Дети слушали и лежали.
Вдали хлопала дверь, слышался громкий разговор и весёлый смех — доктор начал свой обход.
Он появлялся на минуту в палате — маленький, черноглазый, румяный, ещё пропитанный воздухом улицы — быстро обходил все постели и говорил:
— Как дела, Лиза?
— Как дела Анна? Ты, клоп? Сосёшь?
— Соня, Соня, Соня… — он щекотал подбородок Сони.
— Бедный Шура, здравствуй! Болит? Степан, иди сюда!
Он хватал Стёпку и начинал сгибать и разгибать ему руку, крича: «Постой! Да постой же, болван!» — и Стёпка подымался на цыпочки, выше, выше, точно лез куда-то вверх, я пищал самым тоненьким голосом, каким только мог.
— Как дела, Карл?
Но Карл, не отвечая, и важно оттопырив губы, смотрел, и доктор, не дождавшись ответа, исчезал.
Дети опять лежали и слушали, как вдалеке кто-то вскрикивал, кашлял, жаловался и стонал.
Приходила сестра Анна, нежно поднимала на руки Шуру, приговаривая: «Мой бедный цыплёночек! Мой бедный цыплёночек!..» — и он, бессильно уронив голову, начинал тихонько и горько рыдать.
Его уносили.
Вдали хлопала дверь, слышались голоса, потом раздавался отдалённый вопль. Сначала слабый, потом сильнее и как будто ближе, потом, не переставая, один тонкий, пронзительный, как заливающийся колокольчик, крик.
Все притихли.
Лиза, покрываясь холодным потом, с головой укутывалась в одеяло. Соня бледнела, умоляюще складывала руки и начинала дрожать. Страх нарастал, вползал в палату, удушливым клубом наполнял всю комнату, и один только Карл сидел прямо и неподвижно, выше всех и ничего не замечал.
Когда Шуру, белого, чистенького, с бессильно запрокинутой головой приносили назад, дети, ещё полные ужаса, молчаливо лежали, и только иногда решался смеяться один легкомысленный Стёпка.
Но Лиза, сейчас же обрывала его.
— Молчи, Стёпка! — с негодованием говорила она. — Ты сам пищишь, когда доктор крутит тебе руку.

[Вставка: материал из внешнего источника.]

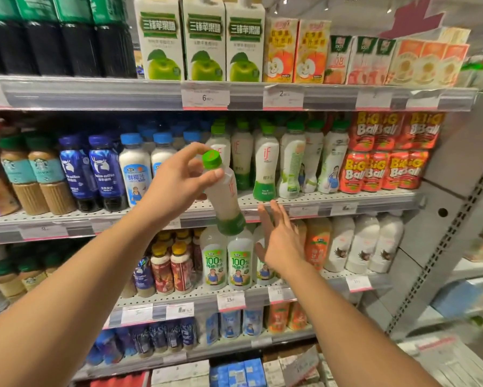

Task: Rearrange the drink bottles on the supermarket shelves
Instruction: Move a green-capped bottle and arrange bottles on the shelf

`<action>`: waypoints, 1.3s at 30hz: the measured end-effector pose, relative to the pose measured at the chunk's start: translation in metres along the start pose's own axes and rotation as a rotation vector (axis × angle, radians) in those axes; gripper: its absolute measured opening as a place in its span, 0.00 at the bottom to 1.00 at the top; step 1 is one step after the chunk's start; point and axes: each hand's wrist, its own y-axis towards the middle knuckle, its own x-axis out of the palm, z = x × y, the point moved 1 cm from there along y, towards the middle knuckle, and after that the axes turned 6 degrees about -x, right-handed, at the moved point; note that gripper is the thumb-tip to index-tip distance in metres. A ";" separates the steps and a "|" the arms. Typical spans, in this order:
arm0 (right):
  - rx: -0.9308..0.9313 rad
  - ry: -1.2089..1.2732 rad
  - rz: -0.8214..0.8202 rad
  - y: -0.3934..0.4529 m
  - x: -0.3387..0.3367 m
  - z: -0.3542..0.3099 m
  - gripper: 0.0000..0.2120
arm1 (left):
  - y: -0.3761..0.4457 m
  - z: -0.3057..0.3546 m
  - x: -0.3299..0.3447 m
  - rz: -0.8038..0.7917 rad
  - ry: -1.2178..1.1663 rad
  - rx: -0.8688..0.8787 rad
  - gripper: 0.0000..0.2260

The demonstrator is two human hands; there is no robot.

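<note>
My left hand (179, 174) holds a bottle (223, 196) by its neck, just under the green cap (212, 158). The thumb and fingers curl round it in a tight grip. The bottle is white with a green bottom, and it tilts, with the cap leaning left. It hangs in the air in front of the middle shelf (304, 202), not on it.

My right hand (282, 238) is loose, with straight fingers spread out. It holds nothing. It sits just below and to the right of the bottle, and I think it does not touch it, but the view is a bit blurry there.

More white bottles (267, 163) with green caps stand on the middle shelf behind. My left hand hides part of one of them. The lower bottles (239, 263) are partly hidden by my right hand.
</note>
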 end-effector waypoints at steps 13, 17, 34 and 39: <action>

— А ты не пищишь? — обижался он. — Запищала бы, если бы тебе повертели так ногу.
— Ну так и не смейся! Шура маленький, а ты большой. Дурак!
Потом уносили Анну. Она была нервна и ещё по дороге начинала оглушительно визжать:
— А-я я-я-яй! А-я я-я-яй! — так, что сестра Анна, закусив губу, с ожесточением давала ей шлёпок.
Это не было страшно.
Анна кричала от нервов, а не от боли и, когда её приносили назад, она с засохшими на щеках полосами от слёз сейчас же принималась есть конфеты, которые всегда лежали у неё под подушкой и которые всегда старался своровать Стёпка.

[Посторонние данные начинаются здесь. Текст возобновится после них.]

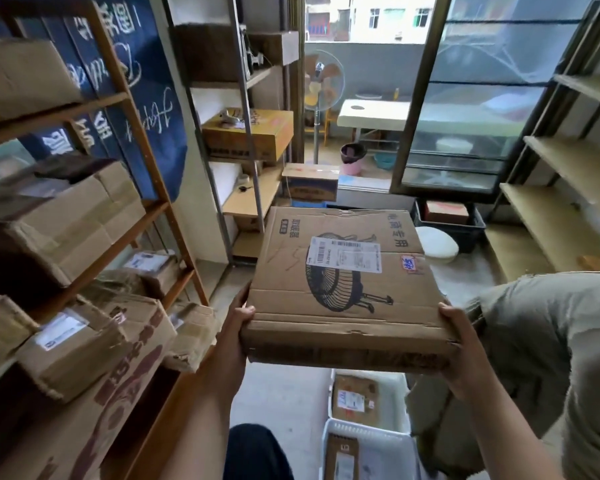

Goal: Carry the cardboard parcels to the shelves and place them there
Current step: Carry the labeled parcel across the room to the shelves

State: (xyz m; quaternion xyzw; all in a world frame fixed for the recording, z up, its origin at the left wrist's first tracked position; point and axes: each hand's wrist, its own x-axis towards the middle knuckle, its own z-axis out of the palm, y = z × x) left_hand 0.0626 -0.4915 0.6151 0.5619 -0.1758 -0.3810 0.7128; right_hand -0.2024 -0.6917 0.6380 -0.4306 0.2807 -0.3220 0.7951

Потом несли из других палат.
По коридору слышался тяжёлый топот ног, кто-то жалобно говорил и стонал, потом гулко хлопала дверь. Наставала напряжённая тишина, и вдруг издалека доносился заглушённый вопль. За ним другой, третий, — без конца.
Они раздавались потом, почти не переставая, то тише, то громче, разнообразные, разноголосые, но далёкие и глухие, точно это кричали сами стены. Дети знали, что там была женщина, у которой каждый день скоблили железом кость и которая всегда страшно кричала и лишалась чувств, и мужчина, который ревел, как бык, потому что доктор размахивался и прокалывал ему ножом живот. Страх нарастал, наполнял всю комнату, поднимался до потолка и опускался оттуда, как душный свод.
Но это было не всё.
Самое страшное было впереди.
Стёпка, который давно уже стоял у дверей на часах, вытаращив глаза, стремглав ковылял к постели и вытягивался во фронт. Все поспешно шевелились и потом затихали — наставала мёртвая тишина.
В коридоре слышался топот многих шагов, настежь распахивалась дверь, и в палату входил профессор.
Он входил, медленно переваливаясь, и с трудом переставляя ноги, точно на них были одеты чугунные сапоги. У него был горбатый нос и страшные, красные, волосатые руки, которые равнодушно висели вниз, — и Лизе казалось, что в палату двигается камень, который может спокойно всех раздавить.